Table of Contents

Class PreprocessingRegistry<T, TInput>

Namespace
AiDotNet.Preprocessing
Assembly
AiDotNet.dll

Global registry for the preprocessing pipeline.

public static class PreprocessingRegistry<T, TInput>

Type Parameters

T

The numeric type for calculations (e.g., float, double).

TInput

The input data type.

Inheritance
PreprocessingRegistry<T, TInput>
Inherited Members

Remarks

PreprocessingRegistry provides a singleton pattern for managing the active preprocessing pipeline. By default, a standard pipeline with imputation and scaling is used. Users can configure custom preprocessing via AiModelBuilder.ConfigurePreprocessing().

For Beginners: This is like a global settings panel for data preprocessing. You don't need to interact with this directly - just use AiModelBuilder:

var result = new AiModelBuilder<double, Matrix<double>, Vector<double>>()
    .ConfigurePreprocessing(pipeline => pipeline
        .Add(new SimpleImputer<double>(ImputationStrategy.Mean))
        .Add(new StandardScaler<double>()))
    .ConfigureModel(new LogisticRegression<double>())
    .Build(X, y);

The configured preprocessing is automatically applied to all models.

Properties

Current

Gets or sets the current preprocessing pipeline.

public static IDataTransformer<T, TInput, TInput>? Current { get; set; }

Property Value

IDataTransformer<T, TInput, TInput>

Remarks

This is set automatically when you call AiModelBuilder.ConfigurePreprocessing(). The pipeline is global and thread-safe.

For Beginners: You typically don't set this directly. Use AiModelBuilder.ConfigurePreprocessing() instead.

IsConfigured

Gets whether a preprocessing pipeline is currently configured.

public static bool IsConfigured { get; }

Property Value

bool

Methods

Clear()

Clears the current preprocessing pipeline.

public static void Clear()

Remarks

This resets the preprocessing to no-op (pass-through) behavior.

FitTransform(TInput)

Fits the current preprocessing pipeline to data and transforms it.
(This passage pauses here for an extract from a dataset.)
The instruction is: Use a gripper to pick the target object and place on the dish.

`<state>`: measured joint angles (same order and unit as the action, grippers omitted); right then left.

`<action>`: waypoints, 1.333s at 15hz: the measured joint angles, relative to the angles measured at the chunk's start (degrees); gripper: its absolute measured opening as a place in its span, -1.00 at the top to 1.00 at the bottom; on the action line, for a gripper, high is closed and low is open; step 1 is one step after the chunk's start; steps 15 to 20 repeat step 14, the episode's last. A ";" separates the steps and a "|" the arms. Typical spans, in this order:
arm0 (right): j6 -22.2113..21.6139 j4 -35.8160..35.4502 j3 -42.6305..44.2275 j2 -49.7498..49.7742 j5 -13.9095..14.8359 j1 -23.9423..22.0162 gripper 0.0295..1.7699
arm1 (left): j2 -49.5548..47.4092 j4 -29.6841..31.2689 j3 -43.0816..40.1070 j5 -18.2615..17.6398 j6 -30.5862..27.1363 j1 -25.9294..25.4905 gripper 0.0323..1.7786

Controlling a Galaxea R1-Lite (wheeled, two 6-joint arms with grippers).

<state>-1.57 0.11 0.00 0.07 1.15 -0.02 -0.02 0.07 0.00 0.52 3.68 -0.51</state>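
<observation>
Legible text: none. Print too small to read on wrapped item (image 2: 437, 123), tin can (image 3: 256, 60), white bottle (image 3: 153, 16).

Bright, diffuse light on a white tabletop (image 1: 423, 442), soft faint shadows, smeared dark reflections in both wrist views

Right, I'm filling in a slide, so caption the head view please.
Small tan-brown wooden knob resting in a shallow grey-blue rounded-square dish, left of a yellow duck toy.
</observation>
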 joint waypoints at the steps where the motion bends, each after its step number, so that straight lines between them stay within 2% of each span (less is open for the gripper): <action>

public static TInput FitTransform(TInput input)

Parameters

input TInput

The data to fit and transform.

Returns

TInput

The preprocessed data, or the original input if no pipeline is configured.

Transform(TInput)

Transforms input data using the current preprocessing pipeline.

public static TInput Transform(TInput input)

Parameters

input TInput

The input data to preprocess.

Returns

TInput

The preprocessed data, or the original input if no pipeline is configured.

Remarks

If no preprocessing pipeline has been configured, this method returns the input unchanged. This allows models to safely call this method without checking if preprocessing is configured.